1. sid's Organisation

  1. 1.1. The main Function
  2. 1.2. Adding a New Output Language: main_language_list
  3. 1.3. Code Organisation and Conventions

When you call sid, the main operations it performs are

  1. Reads the grammar .sid file and stores its internal representation.

  2. Reads the grammar output language specific .act file and complete the representation of the grammars with the action code. (After this step, sid only works on the internal representation.)

  3. Transforms and Optimises the Grammar. Most notably, it removes left recursion and tries to transform the context free grammar provided in an equivalent LL(1) grammar.

  4. Outputs the parser.

1.1. The main Function

Let's look at some parts of the code in main.c. In main, you can see HANDLE and WITH: these are macros that emulate an exception mechanism in C. These come from libexds.

The function main itself doesn't do much: it initializes some structures, calls main_init to process the command line options then calls main_1 to do all the interesting work. Now look at the function main_1, it calls in order (forgetting about all the initialisation stuff and the error handling stuff)

sid_parse_grammar()

parses the .sid file and converts it into an internal representation.

grammar_check_complete(&grammar)

verifies that all rules are accessible.

(*(main_language->input_proc))(output_closure, &grammar)

parses the action file and completes the internal representation of the grammar.

grammar_remove_left_recursion(&grammar)

TODO

grammar_compute_first_set(&grammar)

computes the first set of each rule in the grammar.

grammar_factor(&grammar)

TODO

grammar_simplify(&grammar)

TODO

grammar_compute_inlining(&grammar)

TODO

grammar_check_collisions(&grammar)

TODO

grammar_recompute_alt_names(&grammar)

TODO

(*(main_language->output_proc))(output_closure, &grammar)

outputs the parser in the chosen language.

You may wonder what main_language is. We explain it in the next section.

1.2. Adding a New Output Language: main_language_list

The global variable main_language allows us to easily modify the output language. It's a pointer to a structure called LangListT. This pointer will always point to an element in the table main_language_list, which contains callbacks for the various stages of processing.

The first member indicates the option name. The second one is a pointer to the initialisation function. The third one contains a pointer to the top input routine for the action file. The fourth one is an integer indicating the number of input file (2 for outputting C, 1 for test). Then we have the top output language specific output function and finally the number of outputted file. Don't remove the last line: it serves as a guard. To add a new output language, add a line to main_language_list and implement the new top level functions.

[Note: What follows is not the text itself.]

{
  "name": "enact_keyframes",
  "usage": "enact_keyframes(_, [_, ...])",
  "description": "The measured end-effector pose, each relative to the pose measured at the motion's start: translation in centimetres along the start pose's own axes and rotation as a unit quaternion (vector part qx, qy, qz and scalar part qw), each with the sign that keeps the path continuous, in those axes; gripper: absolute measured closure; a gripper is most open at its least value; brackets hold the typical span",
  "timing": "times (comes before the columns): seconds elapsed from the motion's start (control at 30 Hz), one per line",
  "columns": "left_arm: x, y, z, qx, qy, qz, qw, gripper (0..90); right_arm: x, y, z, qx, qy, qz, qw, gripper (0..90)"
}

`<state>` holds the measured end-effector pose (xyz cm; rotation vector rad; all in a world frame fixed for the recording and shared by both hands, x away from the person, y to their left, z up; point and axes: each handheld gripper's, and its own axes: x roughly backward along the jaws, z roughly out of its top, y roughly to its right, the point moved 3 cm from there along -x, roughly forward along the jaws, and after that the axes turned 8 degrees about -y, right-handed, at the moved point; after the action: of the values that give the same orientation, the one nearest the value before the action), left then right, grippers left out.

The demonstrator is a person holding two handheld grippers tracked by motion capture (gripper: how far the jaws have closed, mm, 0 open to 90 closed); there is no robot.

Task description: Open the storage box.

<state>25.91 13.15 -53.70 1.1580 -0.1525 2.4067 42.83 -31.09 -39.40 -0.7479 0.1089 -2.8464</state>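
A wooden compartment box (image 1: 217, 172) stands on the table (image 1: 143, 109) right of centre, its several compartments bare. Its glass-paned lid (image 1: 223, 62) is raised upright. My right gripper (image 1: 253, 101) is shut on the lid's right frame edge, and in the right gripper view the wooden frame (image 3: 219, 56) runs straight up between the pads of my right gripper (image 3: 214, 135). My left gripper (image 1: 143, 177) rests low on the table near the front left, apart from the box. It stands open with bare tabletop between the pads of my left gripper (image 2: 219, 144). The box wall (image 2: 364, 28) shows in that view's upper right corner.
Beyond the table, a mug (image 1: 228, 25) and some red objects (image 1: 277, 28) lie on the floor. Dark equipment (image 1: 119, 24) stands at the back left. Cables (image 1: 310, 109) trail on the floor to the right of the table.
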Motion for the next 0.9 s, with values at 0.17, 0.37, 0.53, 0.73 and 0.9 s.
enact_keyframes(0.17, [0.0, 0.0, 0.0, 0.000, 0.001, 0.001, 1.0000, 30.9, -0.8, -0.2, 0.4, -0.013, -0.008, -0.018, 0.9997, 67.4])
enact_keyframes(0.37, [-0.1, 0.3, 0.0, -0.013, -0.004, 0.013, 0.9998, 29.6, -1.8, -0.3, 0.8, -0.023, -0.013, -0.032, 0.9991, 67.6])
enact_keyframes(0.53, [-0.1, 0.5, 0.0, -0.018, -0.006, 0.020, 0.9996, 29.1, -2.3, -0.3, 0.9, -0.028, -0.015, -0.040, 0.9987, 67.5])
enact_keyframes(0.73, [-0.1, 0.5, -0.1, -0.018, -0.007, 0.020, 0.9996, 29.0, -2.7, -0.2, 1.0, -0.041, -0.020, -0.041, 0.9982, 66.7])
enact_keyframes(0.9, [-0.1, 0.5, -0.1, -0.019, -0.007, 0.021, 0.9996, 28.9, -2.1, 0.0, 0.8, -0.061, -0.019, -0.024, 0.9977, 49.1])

1.3. Code Organisation and Conventions

If you read this guide, it is probably because you want to modify sid. In this section, we say how sid is organised and how one should modify the code to keep the code readable.

sid defines many types for the internal representation of a grammar. These types are defined in the header files, begins with a majuscule and ends with T, e.g. RuleT. If a type, MytypeT is declared in myfile.h, then any function that directly touches the members of MytypeT begins with mytype_ and is defined in file.c. No other function should touch MytypeT directly. If you want to access an object of a certain type, do not access its members directly. Instead, use the interface declared in the header (the same header where the type is declared).